**WHAT YOU SHOULD DO**
All lines of the material that contain "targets" must be copied out.

**EXERCISE DATA**
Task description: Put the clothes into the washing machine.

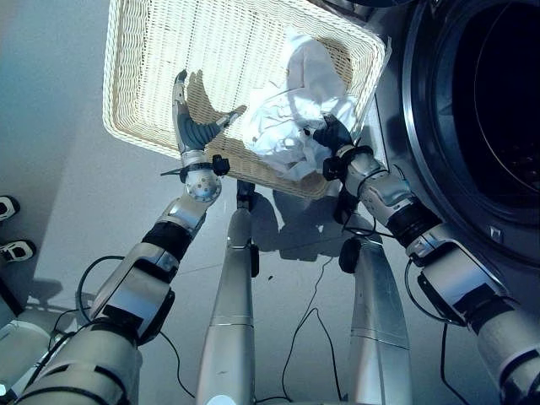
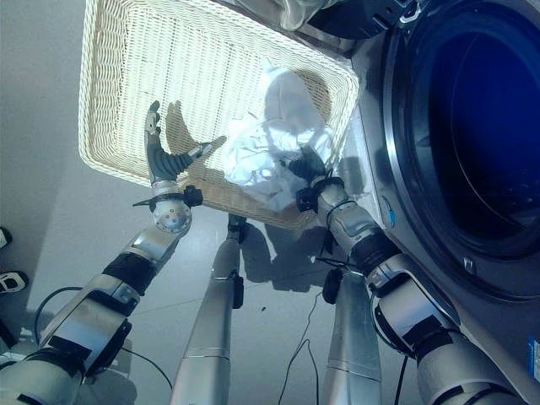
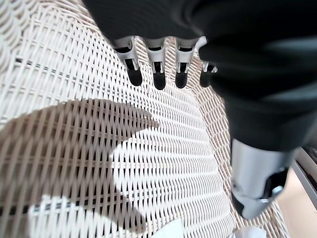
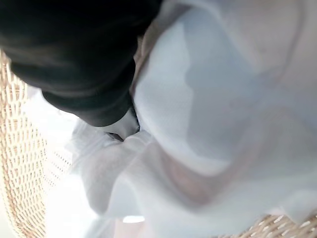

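White garment (image 1: 291, 110) bunched in right near corner of wicker basket (image 1: 152, 51). Right hand (image 1: 331, 135) buried in folds; finger state impossible to tell. Left hand (image 1: 192, 126) over bare weave, fingers straight. Advised: full bunch gathered before lift toward washing machine drum (image 1: 506, 93) at right.

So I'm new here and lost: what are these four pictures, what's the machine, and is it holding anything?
It is a two-armed humanoid robot. Two pictures look down from its head; the other two come from cameras on its wrists. A wicker basket sits on the floor beside a washing machine whose door is open. White clothes lie in the basket's corner nearest the machine. The right hand is pushed into that cloth, its fingers hidden, so a grip cannot be confirmed. The left hand hovers open over bare wicker, holding nothing.
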Motion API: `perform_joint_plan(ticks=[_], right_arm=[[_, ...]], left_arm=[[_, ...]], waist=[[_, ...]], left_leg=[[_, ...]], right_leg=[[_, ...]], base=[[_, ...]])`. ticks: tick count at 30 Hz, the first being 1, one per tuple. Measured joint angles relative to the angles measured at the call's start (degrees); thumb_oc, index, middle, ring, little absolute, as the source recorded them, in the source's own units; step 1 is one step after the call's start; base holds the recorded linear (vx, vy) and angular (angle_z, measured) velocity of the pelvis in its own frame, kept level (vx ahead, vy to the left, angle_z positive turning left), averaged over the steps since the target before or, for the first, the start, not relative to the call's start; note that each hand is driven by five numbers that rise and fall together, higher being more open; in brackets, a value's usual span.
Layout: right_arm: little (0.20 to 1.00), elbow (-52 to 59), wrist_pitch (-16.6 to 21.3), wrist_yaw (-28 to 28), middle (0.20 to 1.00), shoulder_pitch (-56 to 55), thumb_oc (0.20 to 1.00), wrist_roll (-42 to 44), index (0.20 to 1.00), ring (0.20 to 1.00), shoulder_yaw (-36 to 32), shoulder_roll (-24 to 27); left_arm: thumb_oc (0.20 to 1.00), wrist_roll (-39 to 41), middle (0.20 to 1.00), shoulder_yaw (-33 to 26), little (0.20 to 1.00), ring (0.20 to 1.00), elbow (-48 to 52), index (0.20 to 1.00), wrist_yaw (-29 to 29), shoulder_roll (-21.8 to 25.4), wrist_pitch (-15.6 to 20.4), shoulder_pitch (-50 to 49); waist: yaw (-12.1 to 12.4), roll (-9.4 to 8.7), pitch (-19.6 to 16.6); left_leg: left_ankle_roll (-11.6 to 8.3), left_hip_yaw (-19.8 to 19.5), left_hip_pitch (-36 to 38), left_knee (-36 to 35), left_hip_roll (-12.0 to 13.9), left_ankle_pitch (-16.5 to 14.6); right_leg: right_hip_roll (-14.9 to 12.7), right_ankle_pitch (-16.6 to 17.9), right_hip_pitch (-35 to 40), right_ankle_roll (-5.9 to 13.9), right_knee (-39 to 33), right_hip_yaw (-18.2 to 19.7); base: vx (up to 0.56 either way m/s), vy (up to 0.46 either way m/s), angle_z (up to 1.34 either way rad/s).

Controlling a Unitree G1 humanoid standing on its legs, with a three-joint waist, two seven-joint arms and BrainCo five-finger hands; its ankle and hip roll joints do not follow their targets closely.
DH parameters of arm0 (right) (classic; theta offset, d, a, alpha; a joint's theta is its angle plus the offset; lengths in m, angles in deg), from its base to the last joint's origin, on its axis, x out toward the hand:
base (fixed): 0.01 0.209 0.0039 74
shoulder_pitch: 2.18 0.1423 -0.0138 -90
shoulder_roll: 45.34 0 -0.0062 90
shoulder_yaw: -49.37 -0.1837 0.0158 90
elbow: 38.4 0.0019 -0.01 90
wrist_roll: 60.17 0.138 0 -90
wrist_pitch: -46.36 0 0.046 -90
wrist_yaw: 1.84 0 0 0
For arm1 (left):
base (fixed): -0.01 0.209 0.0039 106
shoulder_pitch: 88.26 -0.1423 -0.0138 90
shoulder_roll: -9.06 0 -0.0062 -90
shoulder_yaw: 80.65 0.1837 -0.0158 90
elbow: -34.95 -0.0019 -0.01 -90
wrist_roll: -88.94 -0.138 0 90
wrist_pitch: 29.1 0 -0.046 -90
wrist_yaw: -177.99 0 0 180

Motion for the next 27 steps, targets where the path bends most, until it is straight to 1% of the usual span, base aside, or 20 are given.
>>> perform_joint_plan(ticks=[1, 4, 8, 9, 11, 12, 15, 16, 18, 19, 20, 22, 26, 27], right_arm=[[0.200, -0.01, 0.00, 0.81, 0.200, 0.00, 0.200, 0.97, 0.200, 0.200, -0.11, 0.09], [0.200, -0.32, -0.02, 5.22, 0.200, -0.22, 0.200, 7.84, 0.200, 0.200, -0.57, 0.46], [0.200, -1.03, -0.12, 9.07, 0.200, -0.50, 0.200, 15.69, 0.200, 0.200, -1.52, 0.30], [0.200, -1.03, -0.12, 9.07, 0.200, -0.50, 0.200, 15.69, 0.200, 0.200, -1.52, 0.30], [0.200, -1.24, -0.48, 12.27, 0.200, -0.89, 0.200, 20.97, 0.200, 0.200, -1.73, 0.26], [0.200, -1.23, -0.60, 12.96, 0.200, -1.08, 0.200, 22.30, 0.200, 0.200, -1.90, 0.24], [0.200, -0.66, -0.76, 20.18, 0.200, -3.73, 0.200, 36.30, 0.200, 0.200, -4.25, 0.02], [0.200, -0.66, -0.76, 20.18, 0.200, -3.73, 0.200, 36.30, 0.200, 0.200, -4.25, 0.02], [0.200, -0.32, -0.42, 24.10, 0.200, -4.91, 0.200, 43.45, 0.200, 0.200, -5.61, -0.22], [0.200, 0.16, -0.33, 25.56, 0.200, -5.56, 0.200, 45.49, 0.200, 0.200, -6.34, -0.21], [0.200, 1.22, -0.06, 28.41, 0.200, -6.48, 0.200, 49.50, 0.200, 0.200, -7.02, -0.25], [0.200, 2.31, 0.59, 32.08, 0.200, -7.09, 0.200, 53.04, 0.200, 0.200, -7.87, 0.02], [0.200, 2.78, 2.11, 38.28, 0.200, -7.45, 0.200, 57.08, 0.200, 0.200, -9.70, 0.73], [0.200, 3.03, 2.22, 39.00, 0.200, -7.58, 0.200, 57.80, 0.200, 0.200, -10.17, 0.76]], left_arm=[[1.000, 0.00, 1.000, 0.00, 1.000, 1.000, 0.00, 1.000, 0.00, 0.08, 0.00, -0.01], [1.000, 0.07, 1.000, -0.01, 1.000, 1.000, -0.01, 1.000, 0.04, 0.30, 0.03, 0.16], [1.000, 1.26, 1.000, 0.00, 1.000, 1.000, -0.07, 1.000, 0.15, 0.41, 0.07, 0.17], [1.000, 1.26, 1.000, 0.00, 1.000, 1.000, -0.07, 1.000, 0.15, 0.41, 0.07, 0.17], [1.000, 1.52, 1.000, 0.00, 1.000, 1.000, -0.08, 1.000, 0.23, 0.41, 0.07, 0.13], [1.000, 1.53, 1.000, 0.00, 1.000, 1.000, -0.08, 1.000, 0.30, 0.42, 0.07, 0.03], [1.000, 1.60, 1.000, -0.06, 1.000, 1.000, -0.07, 1.000, 0.75, 0.63, 0.20, -0.74], [1.000, 1.60, 1.000, -0.06, 1.000, 1.000, -0.07, 1.000, 0.75, 0.63, 0.20, -0.74], [1.000, 1.59, 1.000, -0.41, 1.000, 1.000, -0.08, 1.000, 0.87, 0.64, 0.25, -1.44], [1.000, 1.58, 1.000, -0.50, 1.000, 1.000, -0.08, 1.000, 0.85, 0.64, 0.28, -1.67], [1.000, 1.56, 1.000, -0.50, 1.000, 1.000, -0.09, 1.000, 0.82, 0.64, 0.28, -2.11], [1.000, 1.53, 1.000, -0.50, 1.000, 1.000, -0.09, 1.000, 0.78, 0.64, 0.28, -2.62], [1.000, 1.52, 1.000, -0.51, 1.000, 1.000, -0.16, 1.000, 0.76, 0.92, 0.62, -3.38], [1.000, 1.52, 1.000, -0.51, 1.000, 1.000, -0.16, 1.000, 0.77, 1.14, 0.74, -3.40]], waist=[[0.01, 0.00, 0.00], [0.04, 0.00, 0.00], [0.04, 0.00, 0.00], [0.04, 0.00, 0.00], [0.05, 0.00, 0.00], [0.06, 0.00, 0.00], [0.11, 0.00, 0.00], [0.11, 0.00, 0.00], [0.06, 0.00, 0.00], [0.05, 0.00, 0.00], [-0.02, -0.01, 0.01], [-0.25, -0.01, 0.01], [-0.56, -0.04, 0.02], [-0.66, -0.04, 0.02]], left_leg=[[0.00, -0.02, 0.00, -0.08, 0.00, 0.00], [0.00, -0.05, 0.01, -0.16, -0.01, 0.00], [0.00, -0.03, 0.08, -0.11, 0.00, 0.00], [0.00, -0.03, 0.08, -0.11, 0.00, 0.00], [0.01, 0.00, 0.13, -0.04, 0.00, 0.02], [0.01, 0.00, 0.16, -0.01, 0.00, 0.02], [0.01, -0.05, 0.25, 0.19, 0.00, 0.02], [0.01, -0.05, 0.25, 0.19, 0.00, 0.02], [0.01, -0.06, 0.25, 0.23, 0.02, 0.02], [0.01, -0.07, 0.25, 0.21, 0.04, 0.02], [0.02, -0.07, 0.24, 0.14, 0.06, 0.02], [0.05, -0.03, 0.24, -0.06, 0.12, 0.05], [0.07, -0.01, 0.21, -0.38, 0.17, 0.06], [0.07, -0.01, 0.21, -0.42, 0.17, 0.06]], right_leg=[[0.00, 0.00, 0.00, 0.00, 0.00, 0.00], [-0.02, 0.03, 0.01, -0.06, 0.02, -0.01], [-0.02, 0.05, 0.02, -0.08, 0.05, -0.02], [-0.02, 0.05, 0.02, -0.08, 0.05, -0.02], [-0.02, 0.03, 0.06, -0.04, 0.04, -0.01], [-0.01, 0.03, 0.10, -0.04, 0.05, -0.01], [-0.02, 0.04, 0.36, -0.03, 0.05, -0.02], [-0.02, 0.04, 0.36, -0.03, 0.05, -0.02], [0.03, 0.06, 0.38, 0.00, 0.02, -0.02], [0.06, 0.06, 0.39, 0.00, -0.02, -0.02], [0.11, 0.18, 0.42, 0.03, -0.23, -0.02], [0.19, 0.37, 0.48, 0.08, -0.64, -0.02], [0.26, 0.45, 0.54, 0.15, -1.10, -0.02], [0.27, 0.47, 0.55, 0.18, -1.19, -0.03]], base=[[0.00, 0.000, 0.00], [0.00, 0.000, 0.00], [0.00, 0.000, 0.00], [0.00, 0.000, 0.00], [0.00, 0.000, 0.00], [0.00, 0.000, 0.00], [0.00, 0.000, 0.00], [0.00, 0.000, 0.00], [0.00, 0.000, 0.00], [0.00, 0.000, 0.00], [0.00, 0.000, 0.00], [-0.01, -0.008, -0.02], [0.00, 0.000, 0.00], [0.00, 0.000, 0.00]])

**ANSWER SPACE**
Controlling a Unitree G1 humanoid standing on its legs, with a three-joint waist, two seven-joint arms and BrainCo five-finger hands; its ankle and hip roll joints do not follow their targets closely.
Motion for the next 27 steps, targets where the path bends most, until it is straight to 1% of the usual span, base aside, or 20 are given.

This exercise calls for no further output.